La nuova Simmons Hall al MIT, progettata da Steven Holl, sarà un landmark dell’architettura contemporanea americana. Yehuda Safran ne commenta la valenza, Carlo Ratti presenta il work in progress architettonico del campus. Fotografia di Michael Moran.
Colin Rowe, l’austero critico inglese che ha trascorso gran parte della sua carriera accademica in America, è molto negativo sul campus del MIT di Boston: lo ritiene un precedente disastroso per quanto riguarda l’urbanistica delle città universitarie. Come i dormitori di Alvar Aalto e l’Auditorium Kresge e la cappella progettati da Saarinen, questa istituzione universitaria ha definito infatti il paradigma dell’edificio come “oggetto di design”. Il risultato è che ogni università americana ha finito per trasformarsi, in proporzioni mai viste prima del 1950, in una specie di sfilata di architetture prive di relazione tra loro, commissionate ai progettisti di volta in volta considerati migliori.

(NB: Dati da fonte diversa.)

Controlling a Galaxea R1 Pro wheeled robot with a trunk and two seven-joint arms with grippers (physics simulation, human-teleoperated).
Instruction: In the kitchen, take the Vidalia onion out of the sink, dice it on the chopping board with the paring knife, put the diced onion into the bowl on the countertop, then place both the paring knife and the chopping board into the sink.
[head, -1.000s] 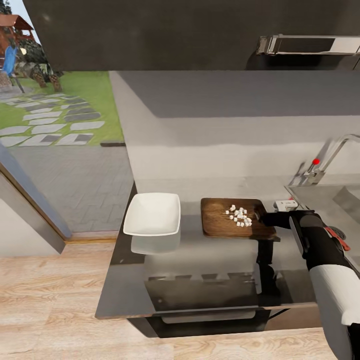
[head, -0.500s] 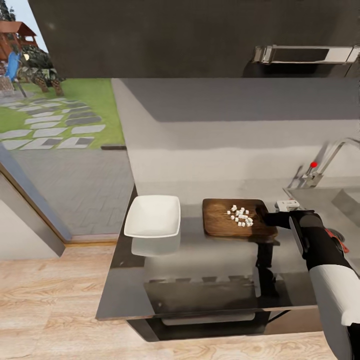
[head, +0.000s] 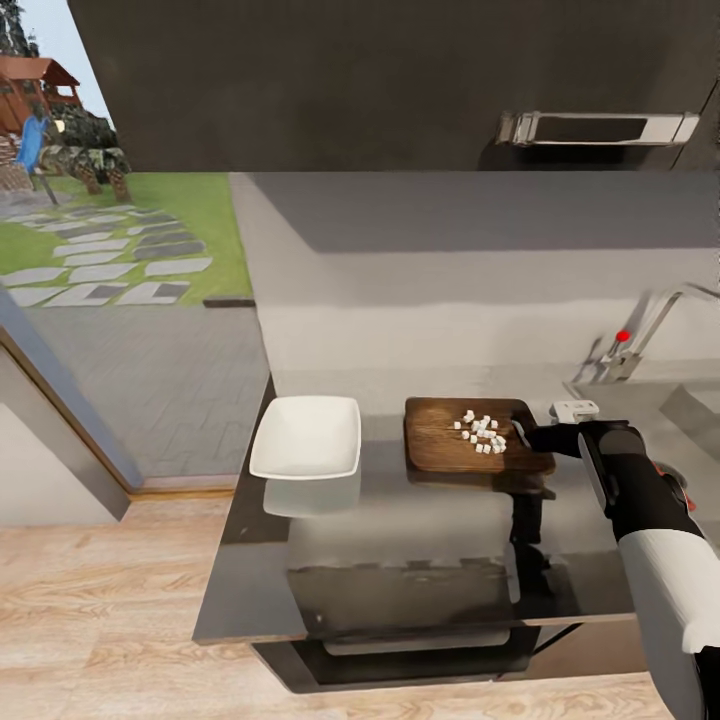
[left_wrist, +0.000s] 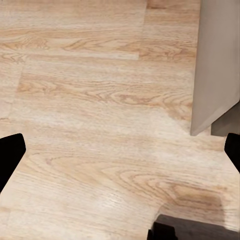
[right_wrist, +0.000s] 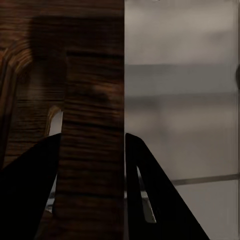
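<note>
The brown chopping board (head: 450, 440) sits at the middle of the grey countertop (head: 400, 540), with white onion dice (head: 480, 433) piled near its right end. My right gripper (head: 530, 437) is shut on the board's right edge. In the right wrist view the board (right_wrist: 92, 100) fills the gap between the black fingers (right_wrist: 30, 195). The white squarish bowl (head: 305, 437) stands left of the board, a small gap apart. A red-orange bit (head: 662, 470) shows behind my right forearm; whether it is the paring knife I cannot tell. My left gripper (left_wrist: 120, 150) is open over the wood floor.
The sink (head: 695, 400) and chrome tap (head: 650, 325) with its red knob (head: 624, 336) lie at the right edge. Dark wall cabinets (head: 400, 80) hang overhead. The counter ends just left of the bowl beside a glass door onto a garden (head: 120, 250).
The camera has tilted up, so the cabinets and tap sit lower in the picture. The board, held by the right gripper, has risen slightly relative to the bowl.
</note>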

Mezzo secolo dopo abbiamo però l’occasione di veder nascere, proprio nella stessa università, un nuovo modello di intervento a scala urbana. Se Le Corbusier con l’Unité d’Habitation e con il convento di La Tourette proponeva dei modelli residenziali destinati alle comunità dei lavoratori e a quelle dei monaci, la Simmons Hall del MIT rappresenta un tentativo, da parte di Steven Holl, di fare la stessa cosa per la comunità degli studenti.
Nell’intervento di Holl il dormitorio non è più semplicemente un luogo dove riposarsi, ma diventa uno spazio che risponde a un programma di attività pienamente evoluto: un condensatore sociale nel vero senso della parola. Il progettista ha pensato a una serie completa di funzioni sociali: una mensa collettiva, un ristorante raggiungibile direttamente dalla strada e una varietà di spazi comunitari caratterizzati dai singolari pozzi di luce che perforano ogni livello dell’edificio, portando la luce naturale fino al cuore della struttura. All’esterno c’è anche un teatro da 125 posti con annessi impianti sportivi, affiancato da un’installazione di Dan Graham: intitolata Yin and Yang, vista da certe angolazioni riflette l’immagine dell’edificio.
Se la vita degli studenti è una sorta di prova generale per il futuro che li attende, si può affermare che questo progetto rivoluziona la vita quotidiana dell’università: trasforma la strada tradizionale in un mondo di esperienze e di divertimenti, che cercano di proporre un’alternativa all’apatia politica e all’isolamento personale. Rivoluziona così anche il modo di considerare la vita che si svolge nello spazio pubblico della strada e nella dimensione domestica della casa. Lunga non meno di 140 metri e alta dieci piani, la Simmons Hall è una vera porzione di città. I corridoi relativamente ampi che collegano le camere al MIT trasformano l’atrio in qualcosa di simile a una strada urbana, che beneficia della morfologia ‘porosa’ dell’edificio offrendo aperture inaspettate, aree di relax e sale comunitarie. Questi spazi collettivi sono pensati per far incontrare gli studenti, generando interazione e dialogo. Le aperture permeabili sono provviste di finestre più grandi e presentano superfici inaspettate.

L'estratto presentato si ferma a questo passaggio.